◆ **WHAT TO WORK ON**
Write the listing below out again exactly, dropping the images.
════════
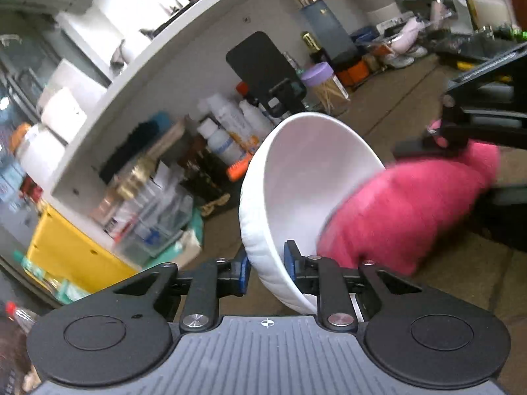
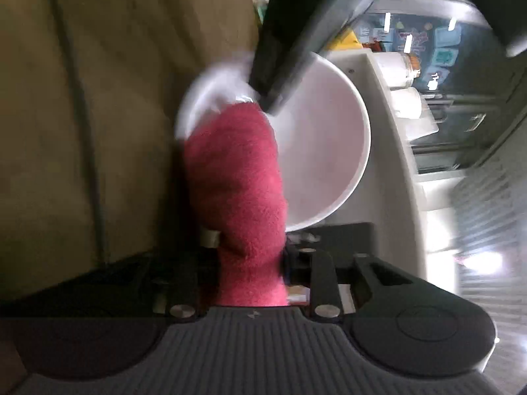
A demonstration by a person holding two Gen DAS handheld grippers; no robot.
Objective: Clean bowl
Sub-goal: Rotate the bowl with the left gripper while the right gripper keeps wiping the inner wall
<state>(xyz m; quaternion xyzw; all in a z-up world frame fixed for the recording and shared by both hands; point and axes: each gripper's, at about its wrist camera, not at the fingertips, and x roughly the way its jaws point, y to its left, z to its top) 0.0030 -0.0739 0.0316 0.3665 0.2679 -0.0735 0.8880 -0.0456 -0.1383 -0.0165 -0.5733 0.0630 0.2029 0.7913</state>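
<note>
My left gripper [image 1: 268,265] is shut on the rim of a white bowl [image 1: 296,177], one blue pad outside and one inside, holding it tilted in the air. My right gripper [image 2: 252,273] is shut on a pink cloth [image 2: 237,177], whose end presses into the bowl [image 2: 326,151] at its rim. In the left wrist view the cloth [image 1: 405,210] fills the bowl's right side, with the right gripper [image 1: 461,135] behind it. In the right wrist view the left gripper [image 2: 283,65] reaches in from above. Both views are motion-blurred.
A white shelf [image 1: 138,75] holds bottles [image 1: 230,125], a purple-lidded jar [image 1: 324,89] and a black phone on a stand [image 1: 263,65]. A yellow box [image 1: 72,250] stands lower left. Brown tabletop [image 2: 82,115] lies below.
</note>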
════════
◆ **ANSWER FOR THE TASK**
A demonstration by a person holding two Gen DAS handheld grippers; no robot.
Objective: Clean bowl
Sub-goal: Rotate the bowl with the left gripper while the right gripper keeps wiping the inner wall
<state>(xyz m; quaternion xyzw; all in a z-up world frame fixed for the recording and shared by both hands; point and axes: each gripper's, at about its wrist camera, not at the fingertips, and x roughly the way its jaws point, y to its left, z to its top) 0.0030 -0.0739 0.0316 0.3665 0.2679 -0.0735 0.8880 -0.0456 -0.1383 -0.0165 -0.5733 0.0630 0.2029 0.7913</state>
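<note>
My left gripper [image 1: 268,265] is shut on the rim of a white bowl [image 1: 296,177], one blue pad outside and one inside, holding it tilted in the air. My right gripper [image 2: 252,273] is shut on a pink cloth [image 2: 237,177], whose end presses into the bowl [image 2: 326,151] at its rim. In the left wrist view the cloth [image 1: 405,210] fills the bowl's right side, with the right gripper [image 1: 461,135] behind it. In the right wrist view the left gripper [image 2: 283,65] reaches in from above. Both views are motion-blurred.
A white shelf [image 1: 138,75] holds bottles [image 1: 230,125], a purple-lidded jar [image 1: 324,89] and a black phone on a stand [image 1: 263,65]. A yellow box [image 1: 72,250] stands lower left. Brown tabletop [image 2: 82,115] lies below.
</note>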

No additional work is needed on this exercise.